FOSSE MASTER ISSUER PLC
(a public company incorporated with limited liability in England and Wales with registered number 05925693)
(the "Company")
Publication of Prospectus
21 June 2024
NOTICE IS HEREBY GIVEN that certain legal and regulatory updates and amendments have been made to the prospectus relating to the Residential Mortgage-Backed Note Programme of the Company (the "Prospectus"). The Prospectus is dated 21 June 2024 and has been approved by the Financial Conduct Authority and is available for viewing by clicking on or pasting the following URL into the address bar of your browser:
http://www.rns-pdf.londonstockexchange.com/rns/4336T_1-2024-6-21.pdf
A copy of the Prospectus listed above has also been submitted to the National Storage Mechanism and will shortly be available for inspection at: https://data.fca.org.uk/#/nsm/nationalstoragemechanism
The Prospectus will also be available for viewing at:
https://www.santander.co.uk/about-santander/investor-relations/fosse-master-trust
For further information, please contact:
Medium Term Funding
Santander UK plc
2 Triton Square
Regent's Place
London
NW1 3AN
Email: mtf@santander.co.uk
DISCLAIMER - INTENDED ADDRESSEES
Please note that the information contained in the Prospectus may be addressed to and/or targeted at persons who are residents of particular countries (specified in the Prospectus) only and is not intended for use and should not be relied upon by any person outside these countries and/or to whom the offer contained in the Prospectus is not addressed. Prior to relying on the information contained in the Prospectus, you must ascertain from the Prospectus whether or not you are part of the intended addressees of the information contained therein.

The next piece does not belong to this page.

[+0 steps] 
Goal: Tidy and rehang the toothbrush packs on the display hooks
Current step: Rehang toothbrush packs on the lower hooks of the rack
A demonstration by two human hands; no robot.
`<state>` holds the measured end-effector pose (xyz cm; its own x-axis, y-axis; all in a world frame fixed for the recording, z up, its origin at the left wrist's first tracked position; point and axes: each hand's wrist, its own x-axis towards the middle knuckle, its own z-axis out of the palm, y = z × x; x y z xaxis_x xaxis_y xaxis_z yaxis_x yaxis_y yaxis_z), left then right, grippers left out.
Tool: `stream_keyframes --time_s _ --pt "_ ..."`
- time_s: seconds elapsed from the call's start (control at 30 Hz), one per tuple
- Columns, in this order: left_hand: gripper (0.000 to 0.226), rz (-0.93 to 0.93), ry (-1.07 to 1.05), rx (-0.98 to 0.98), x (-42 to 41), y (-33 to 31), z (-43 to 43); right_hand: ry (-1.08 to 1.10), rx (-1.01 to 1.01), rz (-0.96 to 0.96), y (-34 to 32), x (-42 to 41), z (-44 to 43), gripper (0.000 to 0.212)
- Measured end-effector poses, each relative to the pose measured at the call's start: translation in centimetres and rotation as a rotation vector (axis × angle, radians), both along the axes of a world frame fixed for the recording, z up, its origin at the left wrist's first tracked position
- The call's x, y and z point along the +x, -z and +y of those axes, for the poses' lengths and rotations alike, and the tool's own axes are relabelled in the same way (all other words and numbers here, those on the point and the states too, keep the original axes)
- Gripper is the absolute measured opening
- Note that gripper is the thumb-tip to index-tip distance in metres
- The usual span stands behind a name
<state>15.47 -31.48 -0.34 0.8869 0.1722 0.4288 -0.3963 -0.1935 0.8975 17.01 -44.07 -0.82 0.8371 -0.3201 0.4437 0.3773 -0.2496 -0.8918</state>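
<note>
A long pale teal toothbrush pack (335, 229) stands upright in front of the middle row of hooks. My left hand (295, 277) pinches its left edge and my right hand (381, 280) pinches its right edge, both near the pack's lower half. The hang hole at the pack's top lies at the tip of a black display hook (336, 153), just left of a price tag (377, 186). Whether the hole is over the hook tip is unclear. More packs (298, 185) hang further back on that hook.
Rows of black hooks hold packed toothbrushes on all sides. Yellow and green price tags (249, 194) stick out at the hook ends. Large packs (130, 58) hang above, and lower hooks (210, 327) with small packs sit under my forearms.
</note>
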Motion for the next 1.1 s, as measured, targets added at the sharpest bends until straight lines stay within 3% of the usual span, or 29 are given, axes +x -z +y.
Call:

Your right to access this service is conditional upon complying with the above requirement.
The securities described herein have not been, and will not be, registered under the U.S. Securities Act of 1933, as amended (the "Securities Act"), or under any relevant securities laws of any state of the United States of America, and may not be offered or sold in, the United States of America, or to, or for the benefit of, U.S. persons (as defined in Regulation S of the Securities Act) except to persons that are qualified institutional buyers within the meaning of Rule 144A under the Securities Act, or in transactions that occur outside the United States to persons other than U.S. persons in accordance with Regulation S, unless the securities are registered under the Securities Act or an exemption from the registration requirements of the Securities Act is available.